To ensure I understood the research correctly and to try and get some applicable recommendations from the findings, I reached out to Kiyoshi Takoi, the sole author of the study and he agreed with the idea of experimenting with Apollo and Bravo specifically. Takoi also suggested that when the alpha-acid contents in hops increase, the amounts of these branched-chain fatty acids derived from hops also increase. So, high alpha/super alpha hops could increase the amounts of fatty acids in wort and finished beer.

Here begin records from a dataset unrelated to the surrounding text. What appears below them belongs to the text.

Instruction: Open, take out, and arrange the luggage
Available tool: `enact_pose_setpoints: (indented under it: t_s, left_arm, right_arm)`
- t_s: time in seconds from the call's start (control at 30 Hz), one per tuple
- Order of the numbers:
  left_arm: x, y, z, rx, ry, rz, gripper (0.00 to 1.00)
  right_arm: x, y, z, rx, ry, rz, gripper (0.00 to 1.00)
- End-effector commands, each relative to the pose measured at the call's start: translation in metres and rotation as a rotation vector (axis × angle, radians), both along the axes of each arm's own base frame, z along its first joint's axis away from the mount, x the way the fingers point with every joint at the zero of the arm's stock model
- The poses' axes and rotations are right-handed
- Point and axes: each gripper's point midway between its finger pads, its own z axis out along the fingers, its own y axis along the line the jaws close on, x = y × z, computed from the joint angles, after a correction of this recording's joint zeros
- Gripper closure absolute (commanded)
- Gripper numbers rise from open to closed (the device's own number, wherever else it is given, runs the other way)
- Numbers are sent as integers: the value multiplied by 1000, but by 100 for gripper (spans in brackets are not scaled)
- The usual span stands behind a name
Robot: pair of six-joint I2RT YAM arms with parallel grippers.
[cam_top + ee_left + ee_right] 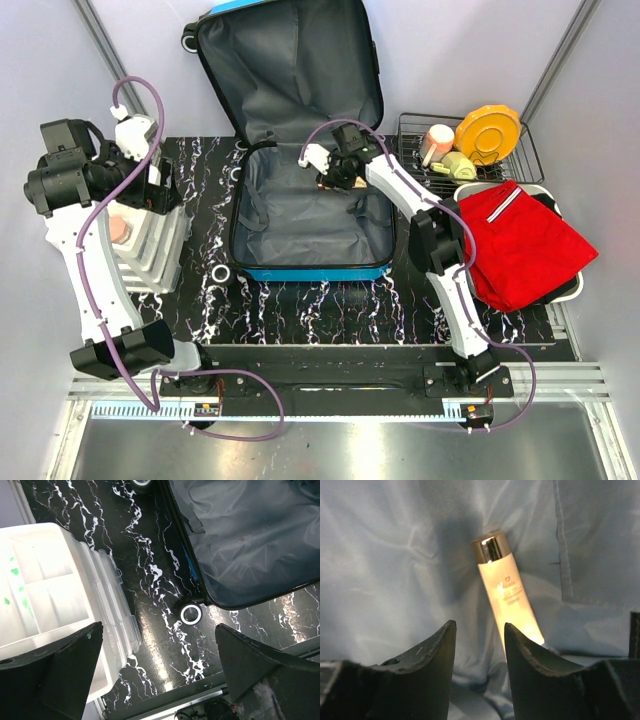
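Right claw [480, 625] by slim gold-capped cylindrical bottle [505, 595].

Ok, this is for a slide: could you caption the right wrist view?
Right pincer hovers by a gold-capped cream bottle on the grey fabric inside the luggage.

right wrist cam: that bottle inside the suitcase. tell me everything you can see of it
The bottle is a slim, pale cream cylinder. It looks like translucent plastic and glows under the light. It has a shiny gold cap, fitted on, and small unreadable print on its side. It rests tilted against the grey fabric lining of the open suitcase, with the cap end pointing up and slightly left in that view. Its lower end is hidden behind one finger of the right gripper, so contact cannot be told.
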Motion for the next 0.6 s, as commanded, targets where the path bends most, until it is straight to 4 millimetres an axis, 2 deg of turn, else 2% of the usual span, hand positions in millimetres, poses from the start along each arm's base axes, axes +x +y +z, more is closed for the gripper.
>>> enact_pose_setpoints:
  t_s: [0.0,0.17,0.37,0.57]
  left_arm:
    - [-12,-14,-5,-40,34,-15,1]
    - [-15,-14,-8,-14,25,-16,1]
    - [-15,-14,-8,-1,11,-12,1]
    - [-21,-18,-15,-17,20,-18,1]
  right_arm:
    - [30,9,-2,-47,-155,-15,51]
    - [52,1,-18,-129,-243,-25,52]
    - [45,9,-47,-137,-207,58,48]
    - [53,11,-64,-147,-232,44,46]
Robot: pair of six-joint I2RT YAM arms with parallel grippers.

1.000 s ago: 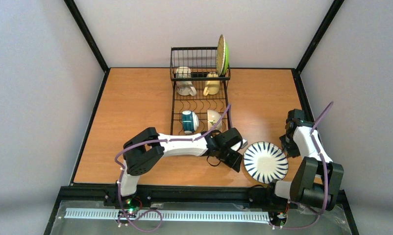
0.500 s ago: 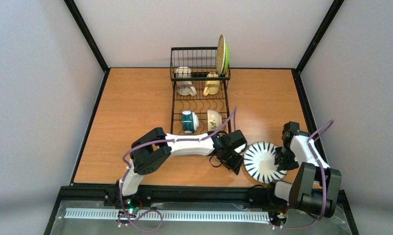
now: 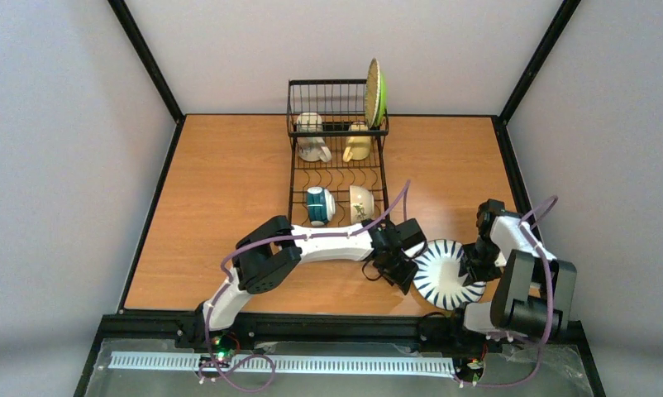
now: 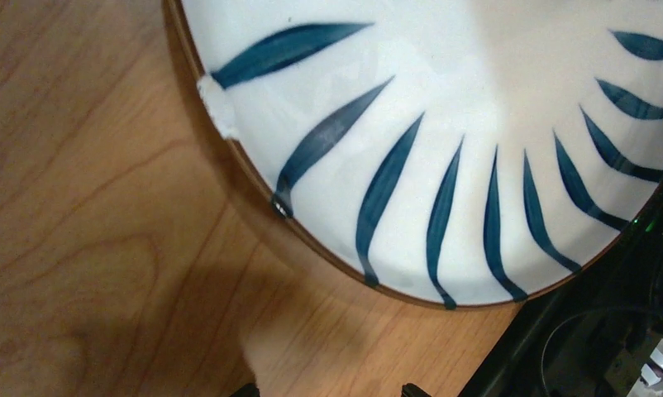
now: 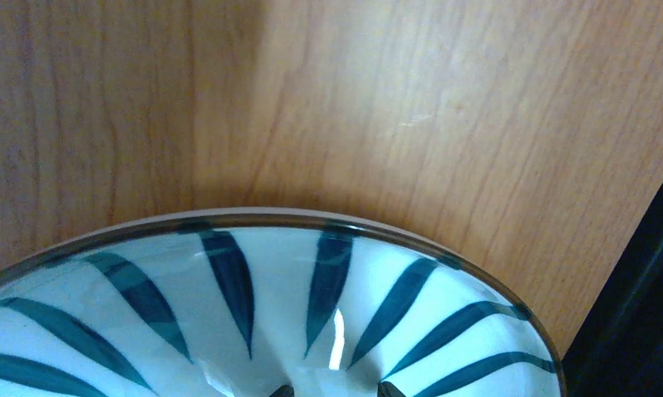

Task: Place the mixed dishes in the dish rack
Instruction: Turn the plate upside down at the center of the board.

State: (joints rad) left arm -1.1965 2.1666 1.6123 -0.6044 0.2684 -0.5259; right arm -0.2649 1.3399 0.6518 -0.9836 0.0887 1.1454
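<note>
The white plate (image 3: 444, 273) with dark blue stripes lies near the table's front right, its right side seemingly raised. My left gripper (image 3: 403, 269) stands open just left of its rim; in the left wrist view (image 4: 326, 390) only bare wood lies between the fingertips, with the plate (image 4: 444, 124) ahead. My right gripper (image 3: 475, 263) is at the plate's right rim, its tips (image 5: 335, 389) apart over the plate's (image 5: 270, 331) striped face. The dish rack (image 3: 336, 165) holds a white mug (image 3: 312, 141), a cream-yellow mug (image 3: 357, 145), a teal-and-white bowl (image 3: 317, 205), a white bowl (image 3: 361, 201) and a lime-green plate (image 3: 376, 93).
The black frame rail (image 3: 312, 318) runs along the table's front edge, close behind the plate. Black corner posts (image 3: 522, 74) and grey walls close in the table's sides and back.
My right gripper came in from the right to the plate's right rim. The plate slid slightly left and looks tilted. My left arm reached further right toward the plate's left rim.
</note>
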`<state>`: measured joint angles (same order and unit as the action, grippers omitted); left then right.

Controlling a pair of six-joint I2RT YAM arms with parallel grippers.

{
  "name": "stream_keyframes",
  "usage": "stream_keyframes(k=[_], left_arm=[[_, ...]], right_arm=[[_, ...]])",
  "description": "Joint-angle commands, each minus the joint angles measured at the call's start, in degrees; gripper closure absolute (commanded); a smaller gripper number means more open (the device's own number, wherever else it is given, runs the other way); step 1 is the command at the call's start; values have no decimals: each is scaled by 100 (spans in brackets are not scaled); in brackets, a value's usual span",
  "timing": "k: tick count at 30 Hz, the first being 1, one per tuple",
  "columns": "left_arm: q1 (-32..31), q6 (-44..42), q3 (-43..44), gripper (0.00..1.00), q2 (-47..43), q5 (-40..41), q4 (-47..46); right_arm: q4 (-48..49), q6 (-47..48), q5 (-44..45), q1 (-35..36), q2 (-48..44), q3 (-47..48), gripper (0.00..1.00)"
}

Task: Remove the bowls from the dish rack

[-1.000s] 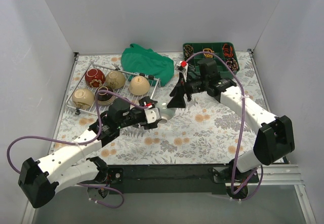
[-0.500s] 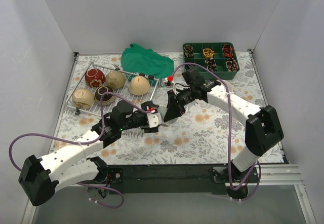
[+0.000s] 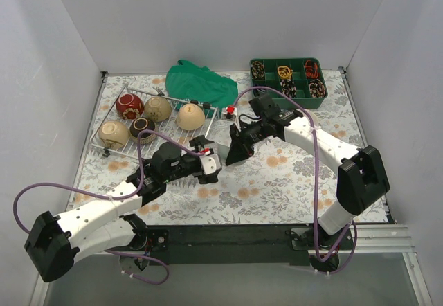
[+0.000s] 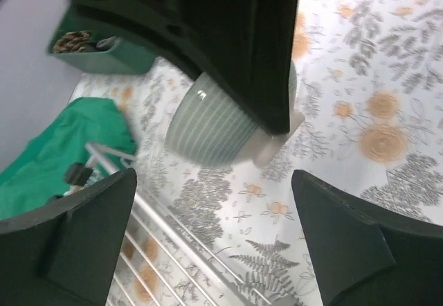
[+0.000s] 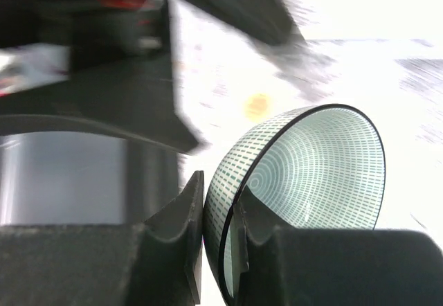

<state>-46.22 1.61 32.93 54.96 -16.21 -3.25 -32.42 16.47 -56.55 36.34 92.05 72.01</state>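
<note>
A pale green ribbed bowl [image 4: 214, 126] hangs over the flowered cloth, just right of the dish rack [image 3: 102, 121]. My right gripper [image 3: 235, 151] is shut on its rim [image 5: 228, 202], one finger inside and one outside. The bowl's patterned inside [image 5: 318, 174] faces the right wrist camera. My left gripper [image 3: 212, 165] stands open just short of the bowl with nothing between its fingers [image 4: 90, 230]. In the rack lie a red bowl [image 3: 129, 105], three tan bowls [image 3: 158, 109] [image 3: 190, 116] [image 3: 113, 134] and a dark bowl [image 3: 143, 129].
A green cloth [image 3: 201, 83] lies bunched behind the rack. A green compartment tray [image 3: 315, 100] of small items stands at the back right. The rack's wire corner [image 4: 173, 244] runs under my left fingers. White walls close in three sides.
The right gripper came in from the back right and shut on the green bowl's rim. The left gripper, which held that bowl, has opened and let it go.
</note>
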Motion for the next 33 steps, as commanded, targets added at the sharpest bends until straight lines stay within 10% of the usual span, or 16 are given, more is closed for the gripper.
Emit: stream_keyframes(k=[1, 11, 21, 33], left_arm=[[60, 603, -93, 2, -346, 898, -914], [885, 2615, 292, 2, -21, 2268, -1697], [1677, 3786, 619, 2, 208, 4370, -1468], [1721, 3663, 495, 2, 155, 4697, -1662]], right_arm=[[332, -143, 1865, -294, -363, 279, 99], [1070, -733, 6177, -347, -100, 261, 99], [1791, -768, 7957, -312, 998, 472, 99], [2258, -1084, 8643, -101, 1904, 525, 95]])
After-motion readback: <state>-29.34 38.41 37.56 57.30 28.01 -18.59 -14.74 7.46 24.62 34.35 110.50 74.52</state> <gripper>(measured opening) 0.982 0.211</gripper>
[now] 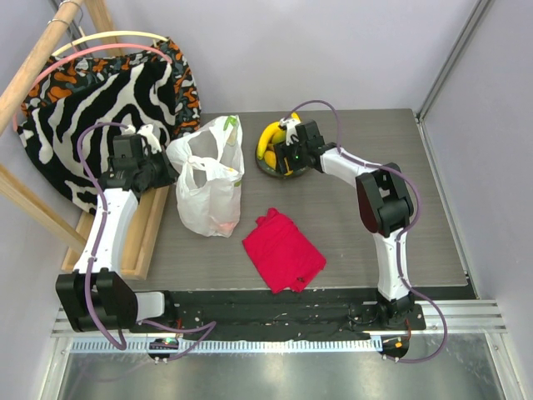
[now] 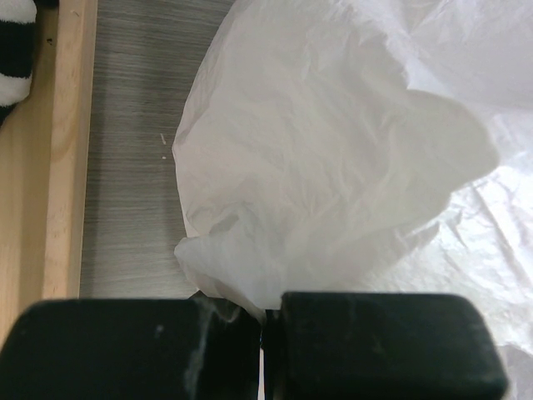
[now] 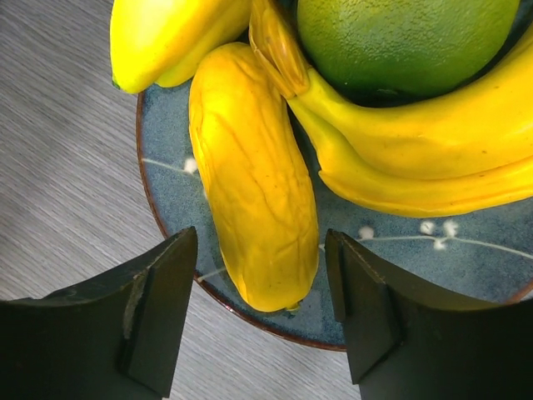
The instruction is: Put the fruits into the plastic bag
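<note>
The white plastic bag [image 1: 208,179] stands crumpled left of centre, its thin film [image 2: 333,167] filling the left wrist view. My left gripper [image 2: 265,312] is shut on a fold of the bag's edge, at the bag's left side [image 1: 162,167]. The fruits lie on a dark blue plate [image 3: 433,267] at the back [image 1: 271,171]: a wrinkled yellow fruit [image 3: 254,183], curved bananas [image 3: 416,142] and a green round one [image 3: 400,37]. My right gripper [image 3: 260,250] is open astride the near end of the wrinkled yellow fruit, with a gap on each side. It hangs over the plate [image 1: 287,154].
A red folded cloth [image 1: 283,250] lies in front of the plate. Zebra-striped fabric [image 1: 108,108] leans on a wooden frame at the back left. A wooden board [image 2: 50,167] runs along the table's left side beside my left arm.
</note>
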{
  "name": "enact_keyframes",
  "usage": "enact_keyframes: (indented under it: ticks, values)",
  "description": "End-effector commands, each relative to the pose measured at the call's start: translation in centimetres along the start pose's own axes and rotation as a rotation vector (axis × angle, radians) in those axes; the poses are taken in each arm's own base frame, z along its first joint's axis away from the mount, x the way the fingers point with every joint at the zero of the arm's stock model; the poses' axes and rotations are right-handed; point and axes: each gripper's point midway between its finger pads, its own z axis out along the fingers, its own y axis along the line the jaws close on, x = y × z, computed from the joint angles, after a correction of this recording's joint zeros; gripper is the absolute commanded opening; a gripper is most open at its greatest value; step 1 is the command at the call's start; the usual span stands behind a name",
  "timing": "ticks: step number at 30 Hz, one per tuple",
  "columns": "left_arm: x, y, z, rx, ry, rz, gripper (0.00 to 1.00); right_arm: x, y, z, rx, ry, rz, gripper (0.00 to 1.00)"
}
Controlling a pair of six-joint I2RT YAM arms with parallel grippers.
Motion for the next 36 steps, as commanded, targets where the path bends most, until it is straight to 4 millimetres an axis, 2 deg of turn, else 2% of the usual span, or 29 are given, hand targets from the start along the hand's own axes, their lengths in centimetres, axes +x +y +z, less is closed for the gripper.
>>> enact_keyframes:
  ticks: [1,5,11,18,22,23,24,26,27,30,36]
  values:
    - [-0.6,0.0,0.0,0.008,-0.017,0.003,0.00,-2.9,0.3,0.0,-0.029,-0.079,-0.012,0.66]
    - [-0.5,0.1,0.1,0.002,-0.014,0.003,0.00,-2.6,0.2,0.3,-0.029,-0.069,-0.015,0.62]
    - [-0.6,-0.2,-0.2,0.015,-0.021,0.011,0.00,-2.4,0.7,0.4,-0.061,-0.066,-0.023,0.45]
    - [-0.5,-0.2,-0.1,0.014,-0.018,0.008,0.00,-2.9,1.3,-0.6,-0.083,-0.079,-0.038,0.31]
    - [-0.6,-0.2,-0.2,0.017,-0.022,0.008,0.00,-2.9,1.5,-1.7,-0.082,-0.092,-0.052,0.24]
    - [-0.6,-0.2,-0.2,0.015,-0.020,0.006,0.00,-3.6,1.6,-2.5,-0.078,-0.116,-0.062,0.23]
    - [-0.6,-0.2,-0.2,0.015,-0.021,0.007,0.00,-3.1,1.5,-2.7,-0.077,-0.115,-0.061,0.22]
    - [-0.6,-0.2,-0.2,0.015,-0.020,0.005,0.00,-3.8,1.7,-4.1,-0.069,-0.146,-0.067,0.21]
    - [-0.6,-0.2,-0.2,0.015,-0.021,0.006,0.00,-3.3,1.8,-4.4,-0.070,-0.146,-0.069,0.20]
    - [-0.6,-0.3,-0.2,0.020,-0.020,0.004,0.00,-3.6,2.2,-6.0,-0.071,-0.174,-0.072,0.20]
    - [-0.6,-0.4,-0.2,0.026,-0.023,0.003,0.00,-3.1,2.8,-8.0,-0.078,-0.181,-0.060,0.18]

Knowing that if we slightly age hops (like Bravo and Appollo) to increase the fatty acids, I asked how long and at what temperature brewers should keep them. Takoi suggested that to increase these fatty acids in hops; the storage condition should be 68°F-86°F(20-30°C) for about one year. He also noted that dried whole cone hops might age better than hop pellets for these purposes. Hop pellets should be stored at room temperature under open-air conditions.
As hard as it might be for brewers to do, it might be worth cutting a few wholes in bags of Apollo or Bravo and leave them at ambient before using them in the whirlpool. However, I wouldn’t throw all your eggs in one basket as it makes sense to me to try and encourage as many diverse sets of hop compounds into the fermenter as possible. Because of this, I’d also pair the aged hops with other varieties mentioned in the study that are high in monoterpene alcohols, thiols, or hop-derived esters.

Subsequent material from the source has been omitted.